A Deeper Dive: Scholars program helps Chloe Mikles ’16 pursue her passion for marine biology and more
Chloe Mikles ’16, a junior at Cornell majoring in animal science with a minor in marine biology, has been named a Rawlings Cornell Presidential Research Scholar. This honor provides her with opportunities and resources to pursue research in an area of study she’s passionate about.
Mikles says she has loved animals for as long as she can remember, “so majoring in animal science was an obvious choice for me. I hope to pursue research in fisheries and wildlife conservation. A fish at heart, I have spent many a summer on the coast of North Carolina, offshore fishing and scuba diving, and I am a member of the varsity swim team at Cornell.”
Below, Mikles shares details about her experiences at Cornell so far.
1. How did you get involved in the Rawlings Cornell Presidential Research Scholars program? What would you say has been the best part(s) of your participation?
I am brand new to the program, but so far I have been welcomed by a great community of supportive professors and student scholars. Every student has a unique interest, and it is great to be a part of a new community of people from diverse backgrounds and passions.
2. Tell us about your major and the research project(s) you’re pursuing. What are your plans for the next step in your studies?
The animal science major is very much focused on pre-veterinary and agricultural work, so through my major I have helped out with research on lambs and prenatal development. Most of my research through Cornell has been focused in the department of ecology and evolutionary biology. I spent last semester in Hawaii and Friday Harbor Labs (in San Juan Islands, Washington) studying coral reef health, seagrass wasting disease and ocean acidification.
My project for my senior thesis is focused on the conservation of song sparrows. I am trying to identify genetic differences in subspecies concentrated in the San Francisco Bay to aid management in protecting populations threatened by sea-level rise. I have completed all of the genetics lab work and now am learning techniques in bioinformatics to analyze the data and make recommendations for future management efforts.
For the past two summers, I have worked with NC State at the Center for Marine Sciences and Technology. This experience was instrumental in sparking my interests in research, and I had the opportunity to be involved with many different fisheries research projects during my time there. I presented my work on catch-and-release mortality of dolphinfish (mahi mahi) at the American Fisheries Society national meeting this August, and I am lead author on a manuscript currently in review on this topic. I hope to continue to pursue studies in fisheries and wildlife conservation for graduate school.
3. In what ways have your experiences at Ravenscroft prepared you for the work you’re doing at Cornell?

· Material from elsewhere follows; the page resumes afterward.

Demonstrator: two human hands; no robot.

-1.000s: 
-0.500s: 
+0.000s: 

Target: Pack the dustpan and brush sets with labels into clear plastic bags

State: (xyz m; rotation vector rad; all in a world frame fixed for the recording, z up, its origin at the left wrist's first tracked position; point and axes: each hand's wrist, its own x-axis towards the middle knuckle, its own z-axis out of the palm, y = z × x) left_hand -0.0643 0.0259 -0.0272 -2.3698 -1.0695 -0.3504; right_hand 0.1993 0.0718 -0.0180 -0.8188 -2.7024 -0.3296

Ravenscroft could not have prepared me better for college. The passion of my teachers at Ravenscroft always had me excited to learn, and I learned the essentials to manage my time between the current demands of coursework, research and collegiate athletics. Whether I was studying European history, Spanish, philosophy in literature, or chemistry and biology, each teacher and course taught me skills that have proven invaluable in my time so far at Cornell — even with an entirely science-focused curriculum.
The Lead From Here initiative allowed me to understand what it takes to be a leader and to work effectively with others. The greatest thing about participating in “independent research” at Cornell is that it is by no means independent. Having the ability to identify my passions and strengths and contribute to projects that are so much bigger than myself has allowed a seamless transition into working in teams with other undergraduates, graduate students and professors, and these are all skills that were foundationally developed at Ravenscroft.
4. Is there anything else you’d like to add?
I’d like to thank all of my amazing teachers, coaches and mentors at Ravenscroft for all of their support and guidance during my time there.